How to complete this task:
Go through the records and count every line that holds "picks". Only the number belongs in the reply.

_____

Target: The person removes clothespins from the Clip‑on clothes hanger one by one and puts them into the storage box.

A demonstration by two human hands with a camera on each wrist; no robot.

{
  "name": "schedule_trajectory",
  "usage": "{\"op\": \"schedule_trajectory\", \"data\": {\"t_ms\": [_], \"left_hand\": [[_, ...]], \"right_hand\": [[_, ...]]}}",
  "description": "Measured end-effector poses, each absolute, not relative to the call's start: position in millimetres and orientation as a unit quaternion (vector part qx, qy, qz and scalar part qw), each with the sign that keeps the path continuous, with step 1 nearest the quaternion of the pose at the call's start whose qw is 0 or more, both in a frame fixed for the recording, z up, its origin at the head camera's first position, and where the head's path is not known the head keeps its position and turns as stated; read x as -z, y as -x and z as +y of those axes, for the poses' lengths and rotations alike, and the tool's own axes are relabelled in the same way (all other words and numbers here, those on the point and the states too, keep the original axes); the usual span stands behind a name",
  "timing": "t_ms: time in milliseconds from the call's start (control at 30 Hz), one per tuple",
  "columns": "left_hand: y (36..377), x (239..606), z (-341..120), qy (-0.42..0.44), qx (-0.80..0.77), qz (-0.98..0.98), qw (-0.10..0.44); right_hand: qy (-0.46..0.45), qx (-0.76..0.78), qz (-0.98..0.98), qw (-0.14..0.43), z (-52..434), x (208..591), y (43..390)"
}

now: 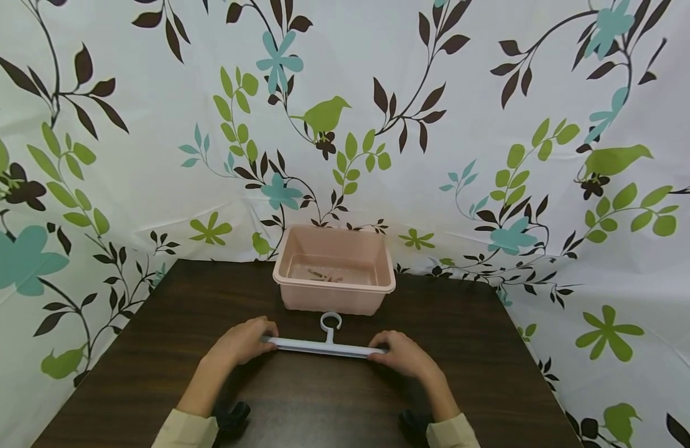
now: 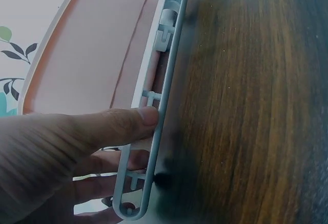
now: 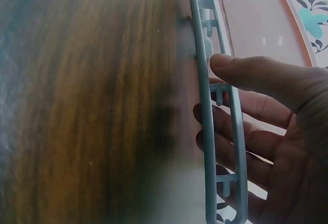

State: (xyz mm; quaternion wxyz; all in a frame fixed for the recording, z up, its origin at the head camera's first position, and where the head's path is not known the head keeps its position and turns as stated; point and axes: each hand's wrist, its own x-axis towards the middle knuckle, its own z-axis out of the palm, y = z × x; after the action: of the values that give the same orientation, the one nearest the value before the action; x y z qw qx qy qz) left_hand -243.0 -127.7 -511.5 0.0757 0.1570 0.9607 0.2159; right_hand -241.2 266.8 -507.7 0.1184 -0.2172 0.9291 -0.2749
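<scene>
A pale blue-grey plastic hanger (image 1: 322, 346) with a long bar and a round hook is held level over the table, hook pointing away from me. My left hand (image 1: 241, 342) grips its left end; in the left wrist view the thumb lies on the slotted frame (image 2: 168, 80), the other fingers behind it. At the right end, my right hand (image 1: 403, 354) holds the bar between thumb and fingers. Small crosspieces show inside the frame (image 3: 206, 96) in the right wrist view. Just beyond the hook stands a pink plastic basin (image 1: 335, 287) with a few small brownish pieces, too small to identify.
The dark wood table (image 1: 210, 292) ends at the back against a white cloth (image 1: 378, 50) printed with leaves, flowers and birds. Dark bands or devices (image 1: 233, 418) sit by both wrists. The basin stands at the table's back edge, near the middle.
</scene>
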Motion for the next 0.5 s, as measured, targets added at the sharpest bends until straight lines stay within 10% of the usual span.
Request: {"op": "schedule_trajectory", "data": {"t_ms": [500], "left_hand": [[243.8, 512.8, -126.4, -0.159, -0.212, 0.961, 0.077]], "right_hand": [[0.202, 0.268, 0.934, 0.122, 262.2, 512.9, 238.7]]}}
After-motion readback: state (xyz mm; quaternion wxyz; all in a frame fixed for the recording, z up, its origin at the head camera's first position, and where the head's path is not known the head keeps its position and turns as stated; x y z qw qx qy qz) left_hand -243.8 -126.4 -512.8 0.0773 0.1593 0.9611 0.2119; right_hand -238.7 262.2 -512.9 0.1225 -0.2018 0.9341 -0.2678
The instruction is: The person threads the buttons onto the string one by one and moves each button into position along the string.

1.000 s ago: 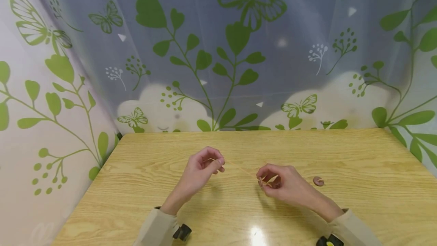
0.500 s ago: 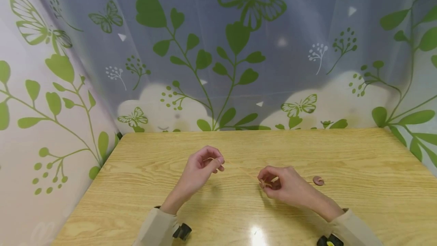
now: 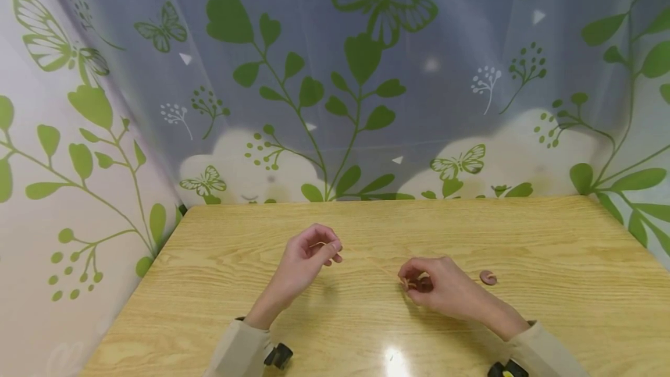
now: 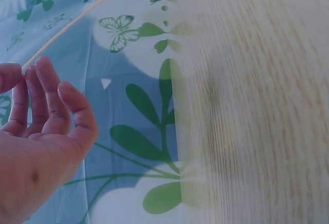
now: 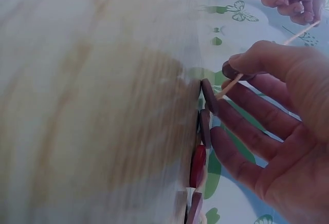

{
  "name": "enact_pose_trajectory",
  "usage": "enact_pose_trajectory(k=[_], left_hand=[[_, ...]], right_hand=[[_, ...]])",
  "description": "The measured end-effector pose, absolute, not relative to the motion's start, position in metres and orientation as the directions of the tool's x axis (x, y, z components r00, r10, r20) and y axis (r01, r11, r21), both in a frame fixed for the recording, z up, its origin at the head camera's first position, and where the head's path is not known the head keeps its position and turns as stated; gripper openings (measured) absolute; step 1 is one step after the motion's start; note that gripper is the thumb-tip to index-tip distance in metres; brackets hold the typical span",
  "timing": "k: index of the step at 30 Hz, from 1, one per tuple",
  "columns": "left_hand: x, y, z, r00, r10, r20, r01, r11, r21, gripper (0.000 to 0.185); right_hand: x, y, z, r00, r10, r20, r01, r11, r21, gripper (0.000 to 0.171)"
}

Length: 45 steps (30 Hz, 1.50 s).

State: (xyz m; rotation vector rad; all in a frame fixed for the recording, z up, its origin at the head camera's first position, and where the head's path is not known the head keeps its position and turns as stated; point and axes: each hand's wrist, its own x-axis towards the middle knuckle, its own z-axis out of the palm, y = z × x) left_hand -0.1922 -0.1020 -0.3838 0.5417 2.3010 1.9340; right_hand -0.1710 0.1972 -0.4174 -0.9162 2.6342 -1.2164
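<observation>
A thin tan cord (image 3: 369, 260) runs between both hands above the wooden table (image 3: 549, 237). My left hand (image 3: 313, 250) pinches the cord's far end (image 4: 77, 19) between thumb and fingertips, the other fingers (image 4: 49, 98) loosely curled. My right hand (image 3: 430, 285) holds the other end, where several flat brown and red discs (image 5: 201, 147) hang in a row on the cord (image 5: 226, 88). One dark disc (image 5: 232, 73) is pinched under its thumb, and its fingers (image 5: 257, 116) cup the rest. A single pinkish disc (image 3: 488, 277) lies on the table just right of that hand.
A curtain printed with green leaves and butterflies (image 3: 335, 74) closes off the back and left sides of the table. Wrist camera mounts (image 3: 279, 355) sit at both beige sleeves near the front edge.
My right hand has sunk a little toward the table and curled tighter round the discs. The left hand has barely moved.
</observation>
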Motion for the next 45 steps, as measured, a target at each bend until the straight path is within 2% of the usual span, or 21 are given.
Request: enact_pose_trajectory(k=[21,30,37,41,45], left_hand=[[-0.193,-0.105,-0.383,-0.934,0.322,0.154,0.205,0.130,0.970,0.013],[-0.193,-0.106,-0.384,-0.938,0.317,0.139,0.192,0.143,0.971,0.012],[-0.193,-0.106,-0.386,-0.939,0.314,0.138,0.191,0.145,0.971,0.011],[-0.194,-0.105,-0.387,-0.938,0.319,0.134,0.190,0.152,0.970,0.011],[-0.194,-0.105,-0.387,-0.937,0.326,0.128,0.187,0.158,0.970,0.011]], right_hand=[[-0.176,0.200,-0.422,-0.780,-0.591,0.204,-0.578,0.558,-0.595,0.021],[-0.176,0.200,-0.420,-0.793,-0.575,0.200,-0.574,0.597,-0.561,0.024],[-0.173,0.203,-0.416,-0.817,-0.553,0.164,-0.525,0.596,-0.608,0.028],[-0.170,0.208,-0.412,-0.837,-0.526,0.151,-0.487,0.592,-0.642,0.025],[-0.169,0.220,-0.408,-0.843,-0.509,0.173,-0.492,0.600,-0.630,0.022]])
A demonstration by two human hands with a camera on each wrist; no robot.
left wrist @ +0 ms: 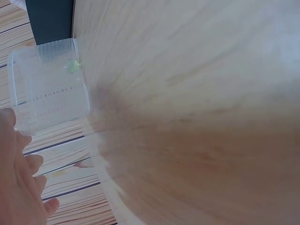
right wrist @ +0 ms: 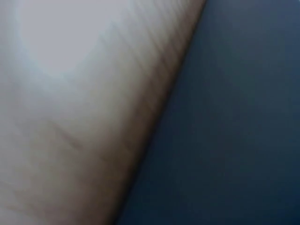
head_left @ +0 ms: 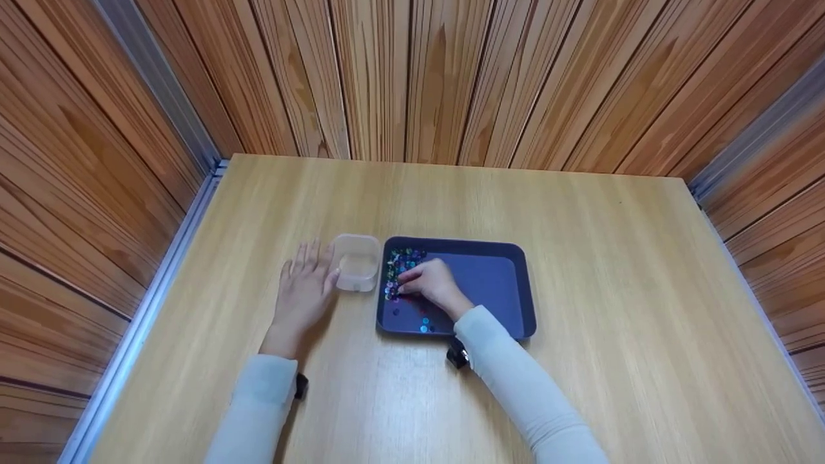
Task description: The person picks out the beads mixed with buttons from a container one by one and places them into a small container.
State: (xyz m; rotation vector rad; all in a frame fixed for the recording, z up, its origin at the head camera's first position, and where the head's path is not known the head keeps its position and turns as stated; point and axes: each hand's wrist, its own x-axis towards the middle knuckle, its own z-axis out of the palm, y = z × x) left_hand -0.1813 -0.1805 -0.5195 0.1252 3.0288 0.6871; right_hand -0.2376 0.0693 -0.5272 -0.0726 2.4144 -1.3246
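Note:
A dark blue tray (head_left: pixel 509 303) lies on the wooden table (head_left: pixel 580 225), with a heap of small coloured beads (head_left: pixel 403 261) in its far left corner. My right hand (head_left: pixel 427 282) is inside the tray, fingers curled down onto the heap; the fingertips are hidden among the beads. Left of the tray stands a clear plastic tub (head_left: pixel 356 263), seen close in the left wrist view as the tub (left wrist: pixel 47 84) with one green bead (left wrist: pixel 71 66) inside. My left hand (head_left: pixel 303 287) lies flat on the table, its thumb side against the tub. The right wrist view is a blur of table and tray.
A few loose beads (head_left: pixel 424 327) lie near the tray's front edge. Wood-panelled walls (head_left: pixel 412 77) close in the table at the back and both sides, with metal rails (head_left: pixel 161 270) along the left edge. Bare tabletop stretches to the right of the tray.

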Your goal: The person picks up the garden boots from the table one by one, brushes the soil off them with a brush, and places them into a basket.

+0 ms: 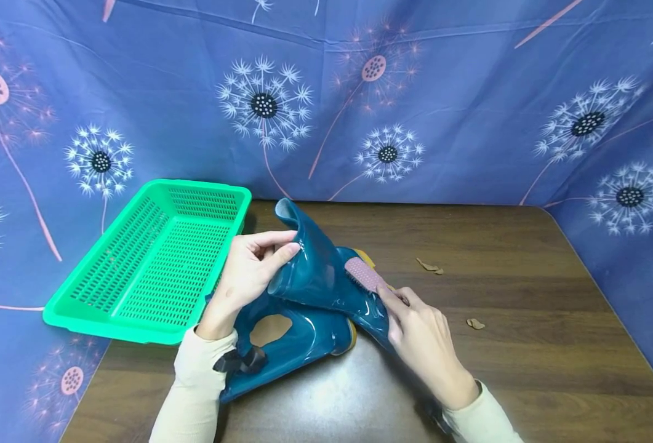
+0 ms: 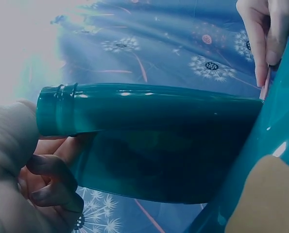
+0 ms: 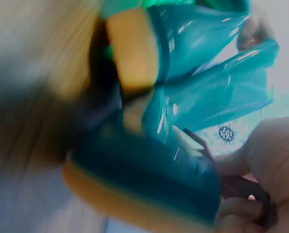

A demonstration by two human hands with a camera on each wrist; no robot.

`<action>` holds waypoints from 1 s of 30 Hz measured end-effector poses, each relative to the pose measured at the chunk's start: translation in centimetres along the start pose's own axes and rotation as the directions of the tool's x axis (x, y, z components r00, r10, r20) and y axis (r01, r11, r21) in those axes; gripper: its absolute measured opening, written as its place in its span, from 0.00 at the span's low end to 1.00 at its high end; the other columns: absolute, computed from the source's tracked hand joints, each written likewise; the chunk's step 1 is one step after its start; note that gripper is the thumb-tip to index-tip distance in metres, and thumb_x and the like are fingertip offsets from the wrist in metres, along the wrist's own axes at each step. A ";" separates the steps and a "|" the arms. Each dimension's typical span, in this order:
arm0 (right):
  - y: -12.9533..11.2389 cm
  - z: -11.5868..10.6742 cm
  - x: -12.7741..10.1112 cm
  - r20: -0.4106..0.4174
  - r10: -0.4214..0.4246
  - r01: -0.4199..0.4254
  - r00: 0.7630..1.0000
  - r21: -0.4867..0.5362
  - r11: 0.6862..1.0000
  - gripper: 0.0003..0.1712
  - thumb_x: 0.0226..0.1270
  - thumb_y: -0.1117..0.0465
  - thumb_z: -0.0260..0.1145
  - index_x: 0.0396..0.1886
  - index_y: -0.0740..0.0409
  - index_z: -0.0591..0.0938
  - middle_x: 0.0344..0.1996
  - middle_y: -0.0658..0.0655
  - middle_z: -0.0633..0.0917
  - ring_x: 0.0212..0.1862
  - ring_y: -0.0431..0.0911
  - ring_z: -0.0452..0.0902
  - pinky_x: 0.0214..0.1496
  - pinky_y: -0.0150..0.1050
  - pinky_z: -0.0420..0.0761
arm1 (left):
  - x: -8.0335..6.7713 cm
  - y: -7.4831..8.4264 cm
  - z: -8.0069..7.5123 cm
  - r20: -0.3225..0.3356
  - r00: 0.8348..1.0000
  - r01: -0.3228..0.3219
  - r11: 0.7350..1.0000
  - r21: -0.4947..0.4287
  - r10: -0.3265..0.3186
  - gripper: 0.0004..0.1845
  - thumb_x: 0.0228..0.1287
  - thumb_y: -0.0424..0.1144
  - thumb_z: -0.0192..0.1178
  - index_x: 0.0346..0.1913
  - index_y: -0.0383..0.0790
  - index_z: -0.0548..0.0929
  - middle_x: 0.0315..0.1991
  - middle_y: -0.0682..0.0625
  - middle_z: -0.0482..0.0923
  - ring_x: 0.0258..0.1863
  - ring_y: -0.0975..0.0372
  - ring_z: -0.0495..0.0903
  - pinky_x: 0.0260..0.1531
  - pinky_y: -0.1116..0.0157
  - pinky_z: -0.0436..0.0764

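My left hand [image 1: 254, 264] pinches the rim of a glossy teal rubber boot [image 1: 317, 264] between thumb and fingers, its shaft tilted up to the left. In my right hand [image 1: 420, 329] is a pink brush [image 1: 366, 274], bristles down against the boot near the ankle. The held boot's yellowish sole shows blurred in the right wrist view. Beneath it, a second teal boot [image 1: 309, 344] lies on its side, with a tan patch [image 1: 271, 330] on its shaft. The left wrist view shows the thumb and curled fingers at the held boot's rim [image 2: 57, 110].
A green perforated plastic basket [image 1: 154, 337] stands at the left, close to my left forearm. Two small tan scraps [image 1: 428, 266] lie to the right on the brown wooden table [image 1: 525, 264]. A blue dandelion-print cloth [image 1: 326, 123] hangs behind and along the sides.
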State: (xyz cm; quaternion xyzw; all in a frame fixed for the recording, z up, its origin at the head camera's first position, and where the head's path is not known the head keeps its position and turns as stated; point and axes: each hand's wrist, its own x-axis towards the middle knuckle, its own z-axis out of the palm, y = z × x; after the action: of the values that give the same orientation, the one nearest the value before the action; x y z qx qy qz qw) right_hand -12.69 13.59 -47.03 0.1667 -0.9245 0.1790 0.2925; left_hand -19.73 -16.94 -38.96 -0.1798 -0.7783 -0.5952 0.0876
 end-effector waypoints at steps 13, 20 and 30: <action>-0.2 -0.7 0.3 0.068 0.059 -0.060 0.996 0.010 0.998 0.21 0.62 0.70 0.71 0.56 0.56 0.92 0.34 0.56 0.87 0.19 0.49 0.78 0.19 0.43 0.72 | 0.0 0.1 -0.1 0.006 1.000 0.007 1.000 0.008 -0.007 0.14 0.70 0.32 0.70 0.57 0.35 0.91 0.17 0.51 0.66 0.17 0.60 0.63 0.18 0.66 0.57; -0.3 -0.8 0.4 0.014 0.019 -0.019 1.000 0.041 0.999 0.22 0.62 0.71 0.69 0.54 0.54 0.92 0.33 0.53 0.88 0.19 0.47 0.78 0.19 0.42 0.72 | 0.0 -0.1 -0.2 -0.011 1.000 0.002 1.000 0.003 -0.002 0.14 0.70 0.32 0.70 0.56 0.35 0.91 0.17 0.52 0.66 0.17 0.61 0.63 0.17 0.67 0.56; 0.5 -1.4 0.4 -0.031 0.056 -0.060 0.998 -0.120 0.991 0.23 0.56 0.70 0.68 0.52 0.52 0.92 0.31 0.57 0.85 0.12 0.48 0.65 0.14 0.40 0.59 | 0.0 0.1 -0.2 -0.033 0.999 0.012 1.000 -0.012 -0.012 0.14 0.70 0.33 0.71 0.55 0.35 0.91 0.18 0.54 0.68 0.17 0.62 0.63 0.18 0.68 0.57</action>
State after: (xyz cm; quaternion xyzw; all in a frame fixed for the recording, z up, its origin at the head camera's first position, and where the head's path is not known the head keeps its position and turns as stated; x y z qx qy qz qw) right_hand -12.55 14.60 -45.80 0.1193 -0.9340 0.1334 0.3092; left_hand -19.74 -17.07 -38.83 -0.1658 -0.7743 -0.6031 0.0960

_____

Solution to this problem:
2